Schon jetzt seien 90 Prozent des Landessozialhaushalts gesetzliche Pflichtaufgaben und schränkten die freiwilligen Leistungen erheblich ein. Den meisten Kommunen gehe es ebenso. Drese betonte dazu: „Deshalb sitzen wir im selben Boot. Es geht in den fortdauernden Gesprächen um Vereinfachungen, um einheitliche Leistungs- und Vergütungsvereinbarungen, um eine bessere Steuerung, um Transparenz und um Bürokratieabbau.“

Es gehe aber gerade nicht um eine Kürzung der Leistungen für die betroffenen Menschen, so Drese weiter. „Wir werden als Landesregierung nicht den Zugang zu Leistungen der Eingliederungshilfe erschweren.
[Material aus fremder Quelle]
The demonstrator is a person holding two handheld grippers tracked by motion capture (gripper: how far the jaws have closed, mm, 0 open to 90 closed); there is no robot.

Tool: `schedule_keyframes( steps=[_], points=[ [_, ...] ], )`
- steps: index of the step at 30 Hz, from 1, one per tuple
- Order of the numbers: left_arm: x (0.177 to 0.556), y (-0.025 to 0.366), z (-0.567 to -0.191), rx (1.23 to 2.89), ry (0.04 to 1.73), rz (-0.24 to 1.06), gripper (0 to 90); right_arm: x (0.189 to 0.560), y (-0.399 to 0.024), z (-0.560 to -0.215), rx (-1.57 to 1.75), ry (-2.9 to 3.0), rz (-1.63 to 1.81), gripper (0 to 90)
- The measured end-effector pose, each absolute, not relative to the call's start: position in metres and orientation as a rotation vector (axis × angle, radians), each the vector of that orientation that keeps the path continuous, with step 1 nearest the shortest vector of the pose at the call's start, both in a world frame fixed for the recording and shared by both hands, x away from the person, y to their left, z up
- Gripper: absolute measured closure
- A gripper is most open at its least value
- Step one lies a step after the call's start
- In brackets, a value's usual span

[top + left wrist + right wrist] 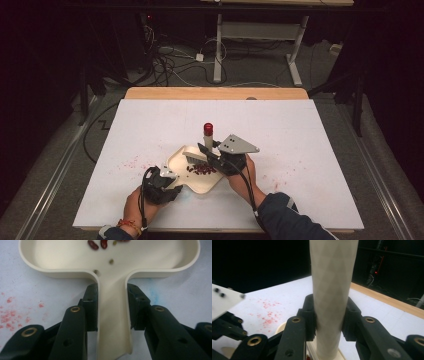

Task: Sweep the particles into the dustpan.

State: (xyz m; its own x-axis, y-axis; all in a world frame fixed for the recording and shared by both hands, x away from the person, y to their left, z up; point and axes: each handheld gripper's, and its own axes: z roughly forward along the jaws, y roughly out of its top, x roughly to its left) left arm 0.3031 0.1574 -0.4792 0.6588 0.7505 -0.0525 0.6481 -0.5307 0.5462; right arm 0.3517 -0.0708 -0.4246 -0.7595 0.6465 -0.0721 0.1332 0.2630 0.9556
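A cream dustpan [176, 157] lies on the white table near its front middle, with several dark red beans [201, 170] in its tray. My left gripper [177, 188] is shut on the pan's handle [112, 322], one jaw on each side of it, and a few beans [93, 245] lie just ahead in the tray. My right gripper [208, 150] is shut on the cream handle [332, 277] of a brush. The brush head [193, 156] rests in the pan beside the beans. The handle's red-capped end [208, 128] sticks up beyond the jaws.
Faint red stains [132, 162] speckle the white tabletop left of the pan. A wooden strip [215, 93] runs along the table's far edge. Beyond it on the floor are cables and the legs of another desk [218, 50].
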Motion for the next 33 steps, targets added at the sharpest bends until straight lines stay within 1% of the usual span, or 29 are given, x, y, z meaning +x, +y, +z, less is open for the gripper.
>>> schedule_keyframes(
  steps=[8, 15, 22, 23, 25, 33],
  points=[
    [0.304, 0.158, -0.478, 2.363, 1.054, 0.269, 63.6, 0.342, -0.063, -0.423, 0.653, 2.110, 1.524, 70.2],
    [0.303, 0.160, -0.476, 2.375, 1.037, 0.274, 63.5, 0.341, -0.072, -0.415, 0.659, 2.069, 1.546, 70.3],
    [0.301, 0.161, -0.475, 2.388, 1.028, 0.276, 63.6, 0.340, -0.094, -0.398, 0.670, 1.995, 1.595, 70.3],
    [0.299, 0.162, -0.474, 2.397, 1.018, 0.273, 63.6, 0.339, -0.106, -0.392, 0.676, 1.984, 1.580, 70.3],
    [0.297, 0.163, -0.473, 2.403, 1.011, 0.267, 63.6, 0.339, -0.116, -0.390, 0.685, 1.972, 1.565, 70.3],
    [0.285, 0.164, -0.469, 2.438, 0.961, 0.244, 63.6, 0.351, -0.153, -0.397, 0.789, 1.914, 1.441, 70.2]
  ],
)
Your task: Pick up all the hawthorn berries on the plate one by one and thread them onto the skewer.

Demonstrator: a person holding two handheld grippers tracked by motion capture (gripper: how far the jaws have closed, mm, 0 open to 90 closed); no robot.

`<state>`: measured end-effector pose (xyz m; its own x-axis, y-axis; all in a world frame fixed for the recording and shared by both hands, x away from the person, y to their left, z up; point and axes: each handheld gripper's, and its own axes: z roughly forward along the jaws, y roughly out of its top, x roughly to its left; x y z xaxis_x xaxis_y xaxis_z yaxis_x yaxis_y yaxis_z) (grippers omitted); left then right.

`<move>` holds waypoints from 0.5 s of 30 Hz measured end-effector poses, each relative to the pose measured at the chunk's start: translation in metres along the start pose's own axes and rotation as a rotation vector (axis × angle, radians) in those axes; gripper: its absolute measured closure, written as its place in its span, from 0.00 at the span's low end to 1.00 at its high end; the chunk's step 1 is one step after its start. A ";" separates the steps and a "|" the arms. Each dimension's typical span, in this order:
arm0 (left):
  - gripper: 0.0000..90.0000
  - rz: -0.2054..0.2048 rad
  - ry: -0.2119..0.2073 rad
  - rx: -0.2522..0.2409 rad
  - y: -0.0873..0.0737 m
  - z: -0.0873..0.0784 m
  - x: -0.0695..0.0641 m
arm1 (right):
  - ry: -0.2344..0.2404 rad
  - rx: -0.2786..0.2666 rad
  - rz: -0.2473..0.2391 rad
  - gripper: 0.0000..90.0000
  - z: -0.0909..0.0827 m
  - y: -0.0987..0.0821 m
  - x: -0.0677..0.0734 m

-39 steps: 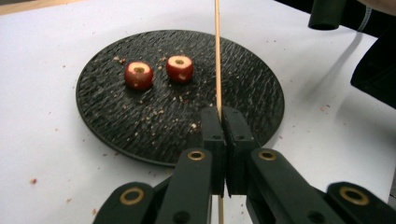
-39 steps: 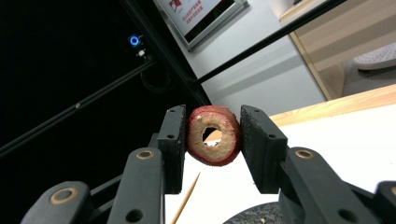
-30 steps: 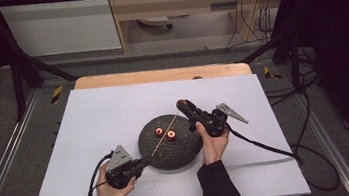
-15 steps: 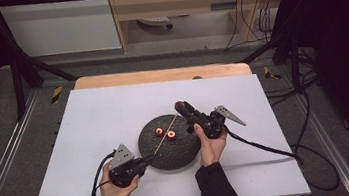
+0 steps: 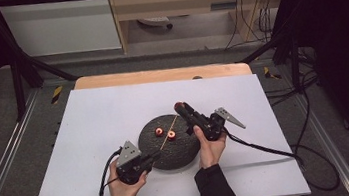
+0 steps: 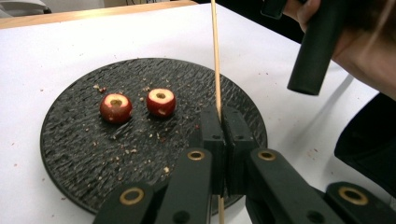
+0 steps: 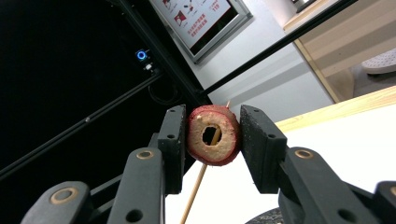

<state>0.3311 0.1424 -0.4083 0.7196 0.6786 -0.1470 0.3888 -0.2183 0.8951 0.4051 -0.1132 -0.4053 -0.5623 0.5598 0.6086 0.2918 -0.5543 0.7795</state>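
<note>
Black jaws of the left gripper, near the table's front edge, are clamped on the lower end of a thin, pale wooden skewer, which rises slanting over a round, dark, rough-textured slate plate at the middle of the white table. Two small red cored fruit pieces, hollowed and pale at the top, lie side by side on the plate among crumbs. Farther on, past the plate's far right rim, the right gripper is clamped on a third cored red ring, cream-fleshed, with the skewer's tip passing through its hole.
</note>
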 end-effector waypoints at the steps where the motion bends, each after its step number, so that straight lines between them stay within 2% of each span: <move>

Wir stehen zum personenzentrierten Ansatz und wollen die gesellschaftliche Teilhabe von Menschen mit Behinderungen ausbauen und gewährleisten. Dazu müssen wir die Voraussetzungen für eine transparente, steuerbare und personenzentrierte Bedarfsdeckung und einen bisher fehlenden Orientierungsrahmen für vergleichbare Sachverhalte schaffen“, erläuterte die Sozialministerin von Mecklenburg-Vorpommern.